Using the An AM generator as a weapon was relatively easy, so long as you knew how to manipulate positrons in a magnetic field. Using it in a controlled fashion, however, feeding a precisely measured and balanced stream of antimatter to the reaction chamber, was orders of magnitude more difficult. It must have been much the same in developing early atomic energy; slapping two chunks of plutonium together to release energy in an uncontrolled chain reaction was relatively simple; producing controlled and controllable energy from the same equations had been much harder.

They’d had the weapon portion of the project working in April, when they’d first used a positron beam to destroy an American reconnaissance spacecraft. The actual weapon emplacement had been mounted high atop Tsiolkovsky’s central peak, with power provided by a large, deeply buried fission reactor. The Guerrière, then still the Millénium, had at that point only recently arrived at Tsiolkovsky, and the engineering team hadn’t yet begun the conversion of the big shuttle. In fact, they’d used the ship as an ordinary transport, first to ferry troops to Picard during the fighting there, and a month later, at the Lunar north and south poles, to stop the American takeovers of the Moon’s only sources of water.

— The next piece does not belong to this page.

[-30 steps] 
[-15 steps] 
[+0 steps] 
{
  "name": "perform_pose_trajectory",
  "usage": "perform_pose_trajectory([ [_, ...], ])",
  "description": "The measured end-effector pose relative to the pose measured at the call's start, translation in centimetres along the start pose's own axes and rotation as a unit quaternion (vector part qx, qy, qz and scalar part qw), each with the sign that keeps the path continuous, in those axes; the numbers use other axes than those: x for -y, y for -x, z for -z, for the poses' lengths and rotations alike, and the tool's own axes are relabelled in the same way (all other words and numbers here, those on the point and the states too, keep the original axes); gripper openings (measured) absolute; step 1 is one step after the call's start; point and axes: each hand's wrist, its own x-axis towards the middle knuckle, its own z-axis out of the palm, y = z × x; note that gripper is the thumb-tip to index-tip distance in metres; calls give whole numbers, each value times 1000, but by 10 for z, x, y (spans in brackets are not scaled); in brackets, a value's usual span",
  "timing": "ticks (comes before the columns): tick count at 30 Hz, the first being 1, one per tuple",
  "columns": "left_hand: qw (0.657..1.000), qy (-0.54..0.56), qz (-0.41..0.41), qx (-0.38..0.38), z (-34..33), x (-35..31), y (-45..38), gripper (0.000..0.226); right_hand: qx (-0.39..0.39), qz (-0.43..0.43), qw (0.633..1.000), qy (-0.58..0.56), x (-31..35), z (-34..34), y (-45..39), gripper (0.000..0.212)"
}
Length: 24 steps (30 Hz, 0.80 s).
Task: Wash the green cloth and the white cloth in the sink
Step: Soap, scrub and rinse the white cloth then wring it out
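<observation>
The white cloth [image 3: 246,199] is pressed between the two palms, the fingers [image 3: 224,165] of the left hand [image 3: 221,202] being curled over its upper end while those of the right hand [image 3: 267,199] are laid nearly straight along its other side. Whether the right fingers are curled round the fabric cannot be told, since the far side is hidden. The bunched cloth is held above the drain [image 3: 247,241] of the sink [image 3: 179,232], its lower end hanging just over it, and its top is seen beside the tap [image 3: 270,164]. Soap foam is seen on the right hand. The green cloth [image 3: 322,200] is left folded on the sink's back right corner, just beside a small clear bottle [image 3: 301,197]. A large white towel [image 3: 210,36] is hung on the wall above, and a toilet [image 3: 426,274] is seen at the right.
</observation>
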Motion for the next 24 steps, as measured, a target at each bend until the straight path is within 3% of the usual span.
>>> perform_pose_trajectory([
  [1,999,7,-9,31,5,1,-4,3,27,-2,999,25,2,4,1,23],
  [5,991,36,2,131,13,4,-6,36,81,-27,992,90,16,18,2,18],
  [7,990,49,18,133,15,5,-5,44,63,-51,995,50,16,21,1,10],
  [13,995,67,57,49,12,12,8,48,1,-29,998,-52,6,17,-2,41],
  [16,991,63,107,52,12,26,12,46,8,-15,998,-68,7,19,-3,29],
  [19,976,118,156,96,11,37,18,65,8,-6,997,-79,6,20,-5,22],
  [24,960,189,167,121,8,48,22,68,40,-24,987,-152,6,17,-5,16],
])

In June, however, the engineering team had begun the actual ship conversion, removing Guerrière’s liquid-core fission reactor and primary thruster assembly and replacing it with a much more robust thruster unit shipped up from Earth. The positron weapon had been dismantled in August and lowered down the mountainside; by October, the positron weapon was working again, mounted now inside the sleek, black hull of the Guerrière rising above the Tsiolkovsky plain. A ball turret in Guerrière’s side channeled the positron stream through magnetic conduits and directed it at any radar-locked target within line of sight. It was that ball turret that was vulnerable to enemy counterbattery fire. And if they hit the turret while positrons were actually in the conduit, the result would be the same as an antimatter attack against the Guerrière.

As for the drive, however, the engineers still were having trouble finding a way to regulate the flow of antimatter from the generator. They were confident that they would have the problem under control soon…but how soon was unknown. Guerrière could fight, but she could not fly. It left Larouche’s forces at a terrible disadvantage.

They would have been better off, Larouche thought bitterly, if they’d simply used the alien machinery to produce positrons and store them for later use, as the Americans were. The thought of using equipment that no one really understood to power a spacecraft was, frankly, a bit frightening.

Worse was possessing such a terrible weapon, but finding oneself in the faintly ridiculous position of knowing that if he used it, he would lose it almost immediately. At the same time, if he didn’t use the primary weapon, the enemy might well take the ship.

An impossible dilemma.

“Colonel d’André?”

“Yes, General.”

“Have the special weapon crew stand by to engage with the primary weapon. We may not be able to fly, but by God we can give a good account of ourselves!”

“Yes, General.”

“Get the hopper fireteams aloft.”

“Yes, sir.”

“And place the computer safeguards on active,” he added after a moment’s consideration more.

It was a measure of last resort, but a vital one.

He might sympathize with the enemy cause, might hate the fact that his countrymen had attempted what amounted to genocide against the Americans, might have the gravest of doubts that the UN cause was right.

But there was also the matter of honor and duty, virtues instilled in him by his father long before their falling-out.

He would not be known as the man who’d lost the UN’s greatest weapon to the enemy.